- **Work item**:
Skip any image you find and restate the rest of the data word for word.

[[ Information provided, beginning ]]

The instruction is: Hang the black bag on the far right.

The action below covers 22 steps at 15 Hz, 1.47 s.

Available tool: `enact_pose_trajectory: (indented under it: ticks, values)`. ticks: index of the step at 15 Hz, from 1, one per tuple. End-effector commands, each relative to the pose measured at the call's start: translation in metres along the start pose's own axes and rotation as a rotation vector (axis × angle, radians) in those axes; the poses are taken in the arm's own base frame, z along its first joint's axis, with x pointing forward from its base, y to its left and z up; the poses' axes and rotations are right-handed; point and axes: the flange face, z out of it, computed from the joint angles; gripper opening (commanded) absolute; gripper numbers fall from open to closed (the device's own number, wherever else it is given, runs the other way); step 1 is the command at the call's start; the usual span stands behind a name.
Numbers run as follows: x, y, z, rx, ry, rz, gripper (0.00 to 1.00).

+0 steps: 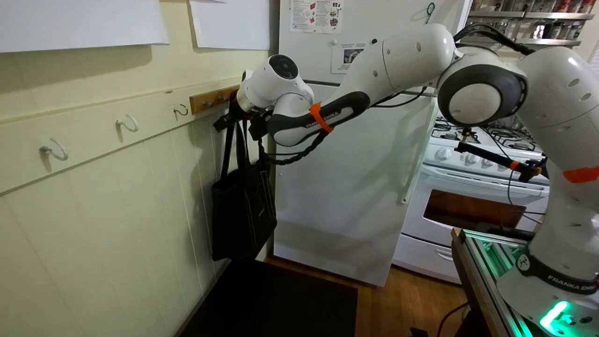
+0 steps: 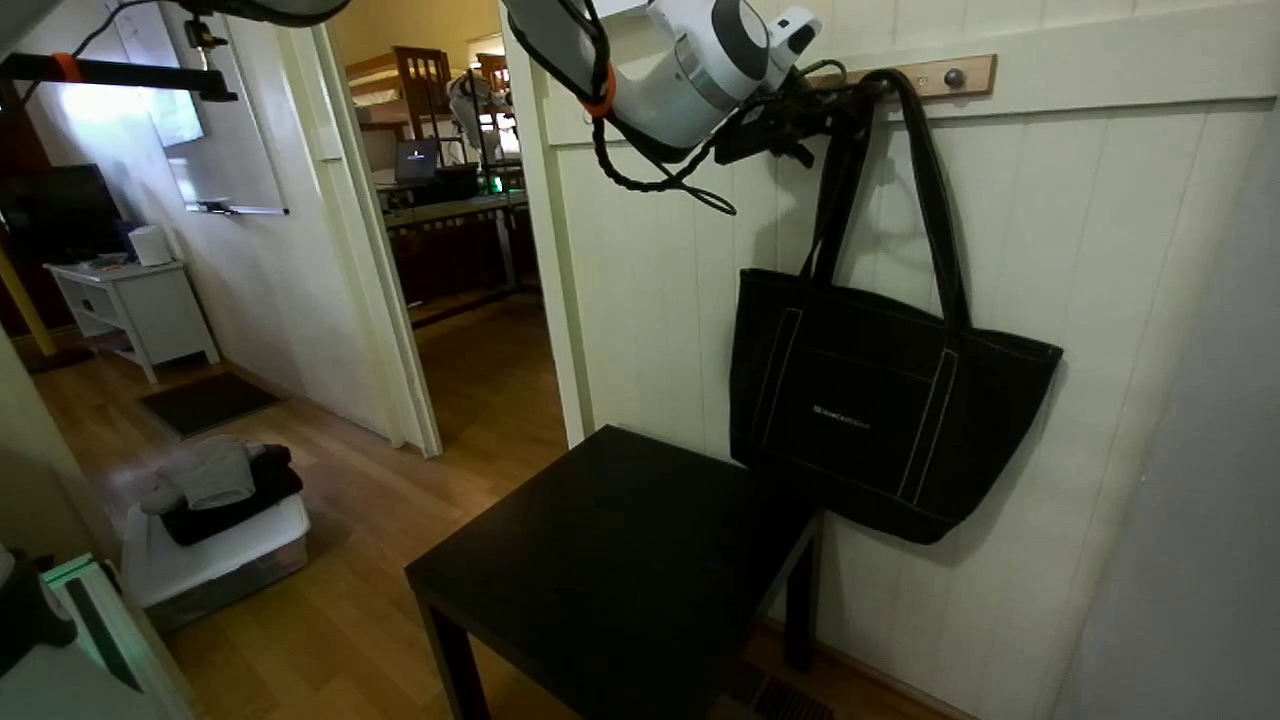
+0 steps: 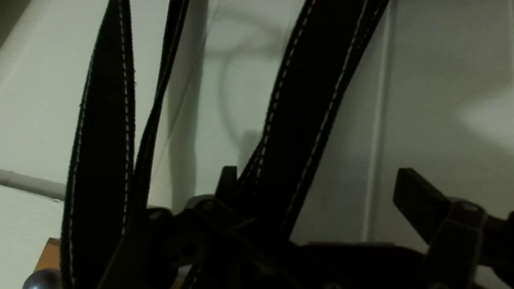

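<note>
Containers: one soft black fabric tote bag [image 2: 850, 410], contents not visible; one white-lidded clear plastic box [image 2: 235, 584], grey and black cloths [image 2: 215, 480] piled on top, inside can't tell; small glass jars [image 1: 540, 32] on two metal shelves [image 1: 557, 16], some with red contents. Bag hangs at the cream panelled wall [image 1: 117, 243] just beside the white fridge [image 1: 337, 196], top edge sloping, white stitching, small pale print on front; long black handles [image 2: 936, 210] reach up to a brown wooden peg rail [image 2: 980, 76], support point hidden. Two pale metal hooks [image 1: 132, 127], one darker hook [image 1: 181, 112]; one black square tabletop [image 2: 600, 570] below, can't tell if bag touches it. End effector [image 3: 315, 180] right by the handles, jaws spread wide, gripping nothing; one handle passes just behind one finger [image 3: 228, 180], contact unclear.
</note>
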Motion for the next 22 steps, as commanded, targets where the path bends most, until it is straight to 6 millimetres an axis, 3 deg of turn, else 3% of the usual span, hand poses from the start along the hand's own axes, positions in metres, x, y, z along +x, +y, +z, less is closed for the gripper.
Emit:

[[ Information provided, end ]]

- **Completed task**:
The instruction is: Hang the black bag on the far right.

The action below covers 22 steps at 15 Hz, 1.47 s.

Available tool: `enact_pose_trajectory: (indented under it: ticks, values)`. ticks: index of the step at 15 Hz, from 1, one per tuple. End-effector commands, each relative to the pose measured at the call's start: translation in metres along the start pose's own axes and rotation as a rotation vector (axis × angle, radians) in those axes; the poses are taken in the arm's own base frame, z along its first joint's axis, with x pointing forward from its base, y to its left and z up; the poses' axes and rotations are right-handed; point and axes: the flange face, z out of it, computed from the joint angles; gripper opening (commanded) absolute; gripper numbers fall from open to closed (the device's own number, wherever else it is given, runs the other way); step 1 is the command at the call's start; the usual span stands behind a name.
Numbers run as follows: x, y, z, rx, ry, rz, gripper (0.00 to 1.00).

+0 steps: 
+0 steps: 
+0 steps: 

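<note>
Containers: one soft black fabric tote bag [image 2: 850, 410], contents not visible; one white-lidded clear plastic box [image 2: 235, 584], grey and black cloths [image 2: 215, 480] piled on top, inside can't tell; small glass jars [image 1: 540, 32] on two metal shelves [image 1: 557, 16], some with red contents. Bag hangs at the cream panelled wall [image 1: 117, 243] just beside the white fridge [image 1: 337, 196], top edge sloping, white stitching, small pale print on front; long black handles [image 2: 936, 210] reach up to a brown wooden peg rail [image 2: 980, 76], support point hidden. Two pale metal hooks [image 1: 132, 127], one darker hook [image 1: 181, 112]; one black square tabletop [image 2: 600, 570] below, can't tell if bag touches it. End effector [image 3: 315, 180] right by the handles, jaws spread wide, gripping nothing; one handle passes just behind one finger [image 3: 228, 180], contact unclear.
</note>
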Motion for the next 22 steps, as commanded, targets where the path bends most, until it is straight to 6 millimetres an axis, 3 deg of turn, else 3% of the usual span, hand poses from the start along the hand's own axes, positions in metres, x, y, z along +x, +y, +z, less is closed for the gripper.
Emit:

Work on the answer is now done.